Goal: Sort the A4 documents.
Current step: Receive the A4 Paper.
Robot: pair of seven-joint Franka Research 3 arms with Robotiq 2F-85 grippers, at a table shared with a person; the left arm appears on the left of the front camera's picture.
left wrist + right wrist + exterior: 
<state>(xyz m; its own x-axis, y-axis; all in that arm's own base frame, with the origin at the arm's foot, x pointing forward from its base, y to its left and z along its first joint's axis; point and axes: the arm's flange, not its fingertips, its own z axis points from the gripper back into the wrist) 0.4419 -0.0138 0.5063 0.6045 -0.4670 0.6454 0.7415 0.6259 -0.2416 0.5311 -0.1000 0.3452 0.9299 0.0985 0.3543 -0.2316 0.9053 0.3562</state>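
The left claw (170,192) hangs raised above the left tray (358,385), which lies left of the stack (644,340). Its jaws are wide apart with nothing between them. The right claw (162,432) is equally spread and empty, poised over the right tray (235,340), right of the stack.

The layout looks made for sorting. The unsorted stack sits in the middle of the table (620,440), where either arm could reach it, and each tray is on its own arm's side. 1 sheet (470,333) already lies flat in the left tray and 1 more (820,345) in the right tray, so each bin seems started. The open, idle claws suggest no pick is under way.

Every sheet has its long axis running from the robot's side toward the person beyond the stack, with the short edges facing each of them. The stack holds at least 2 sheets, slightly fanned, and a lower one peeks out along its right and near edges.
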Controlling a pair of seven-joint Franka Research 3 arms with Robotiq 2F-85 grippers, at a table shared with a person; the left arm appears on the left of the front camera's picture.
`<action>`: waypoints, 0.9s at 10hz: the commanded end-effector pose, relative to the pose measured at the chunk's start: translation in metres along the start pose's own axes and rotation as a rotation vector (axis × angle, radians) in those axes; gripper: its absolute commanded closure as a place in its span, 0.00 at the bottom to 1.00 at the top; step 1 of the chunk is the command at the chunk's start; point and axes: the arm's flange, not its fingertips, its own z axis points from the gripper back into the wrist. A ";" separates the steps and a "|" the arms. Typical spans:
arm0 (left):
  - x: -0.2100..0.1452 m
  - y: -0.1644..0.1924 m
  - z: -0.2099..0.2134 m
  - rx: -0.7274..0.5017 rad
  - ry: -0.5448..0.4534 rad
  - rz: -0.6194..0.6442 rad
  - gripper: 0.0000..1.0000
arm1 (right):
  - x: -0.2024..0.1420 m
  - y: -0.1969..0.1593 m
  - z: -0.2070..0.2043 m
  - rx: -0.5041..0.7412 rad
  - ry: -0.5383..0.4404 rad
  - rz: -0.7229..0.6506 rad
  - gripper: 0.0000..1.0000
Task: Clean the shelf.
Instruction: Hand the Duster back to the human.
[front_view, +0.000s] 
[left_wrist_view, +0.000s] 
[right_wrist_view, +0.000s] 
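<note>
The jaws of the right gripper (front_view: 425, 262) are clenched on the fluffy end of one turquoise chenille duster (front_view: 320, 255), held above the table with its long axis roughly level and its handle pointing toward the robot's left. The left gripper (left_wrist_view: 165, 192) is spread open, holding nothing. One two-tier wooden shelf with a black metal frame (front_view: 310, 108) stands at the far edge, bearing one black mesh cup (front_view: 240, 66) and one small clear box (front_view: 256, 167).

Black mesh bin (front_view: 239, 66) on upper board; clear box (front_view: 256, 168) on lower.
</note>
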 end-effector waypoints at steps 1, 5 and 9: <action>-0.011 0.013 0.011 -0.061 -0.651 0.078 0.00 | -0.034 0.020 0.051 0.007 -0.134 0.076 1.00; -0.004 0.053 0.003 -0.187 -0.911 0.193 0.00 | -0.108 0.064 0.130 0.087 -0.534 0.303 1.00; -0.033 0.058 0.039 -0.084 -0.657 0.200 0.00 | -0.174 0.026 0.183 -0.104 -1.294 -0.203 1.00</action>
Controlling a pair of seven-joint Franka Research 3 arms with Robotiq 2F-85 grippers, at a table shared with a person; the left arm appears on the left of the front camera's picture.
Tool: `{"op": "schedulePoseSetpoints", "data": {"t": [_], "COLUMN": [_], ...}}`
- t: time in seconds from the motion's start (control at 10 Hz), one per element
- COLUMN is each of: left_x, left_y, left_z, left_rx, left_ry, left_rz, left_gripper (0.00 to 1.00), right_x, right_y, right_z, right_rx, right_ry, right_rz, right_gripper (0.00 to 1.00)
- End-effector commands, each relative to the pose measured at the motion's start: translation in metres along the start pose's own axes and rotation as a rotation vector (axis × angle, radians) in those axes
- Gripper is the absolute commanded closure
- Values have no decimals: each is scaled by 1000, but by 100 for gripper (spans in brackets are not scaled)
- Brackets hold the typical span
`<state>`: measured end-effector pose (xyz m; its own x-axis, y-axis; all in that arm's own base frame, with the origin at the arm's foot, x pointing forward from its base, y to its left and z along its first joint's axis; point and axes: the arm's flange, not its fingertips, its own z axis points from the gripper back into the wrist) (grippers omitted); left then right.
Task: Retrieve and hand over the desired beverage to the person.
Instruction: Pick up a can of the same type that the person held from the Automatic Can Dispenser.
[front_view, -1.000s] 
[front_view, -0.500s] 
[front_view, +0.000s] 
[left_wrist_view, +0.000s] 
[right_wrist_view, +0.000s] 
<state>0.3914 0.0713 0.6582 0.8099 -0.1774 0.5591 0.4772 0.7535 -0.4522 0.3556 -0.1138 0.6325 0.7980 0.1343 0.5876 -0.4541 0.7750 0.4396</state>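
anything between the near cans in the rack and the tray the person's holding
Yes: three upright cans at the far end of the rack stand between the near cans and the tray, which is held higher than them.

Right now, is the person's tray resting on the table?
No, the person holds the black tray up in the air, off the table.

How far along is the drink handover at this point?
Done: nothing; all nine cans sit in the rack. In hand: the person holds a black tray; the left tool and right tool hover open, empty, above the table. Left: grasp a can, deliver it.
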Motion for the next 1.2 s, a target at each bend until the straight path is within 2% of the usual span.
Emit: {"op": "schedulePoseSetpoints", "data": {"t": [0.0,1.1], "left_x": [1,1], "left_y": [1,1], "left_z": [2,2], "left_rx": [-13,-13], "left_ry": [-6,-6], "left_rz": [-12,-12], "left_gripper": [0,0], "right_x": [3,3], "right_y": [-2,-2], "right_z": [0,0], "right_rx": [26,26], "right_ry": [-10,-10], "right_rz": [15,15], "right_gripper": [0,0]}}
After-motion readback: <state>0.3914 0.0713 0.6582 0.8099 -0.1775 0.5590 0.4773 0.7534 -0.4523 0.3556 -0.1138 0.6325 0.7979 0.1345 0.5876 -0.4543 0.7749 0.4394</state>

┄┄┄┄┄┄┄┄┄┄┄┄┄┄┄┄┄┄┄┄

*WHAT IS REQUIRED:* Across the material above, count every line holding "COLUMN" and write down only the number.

*YOUR RESPONSE:* 2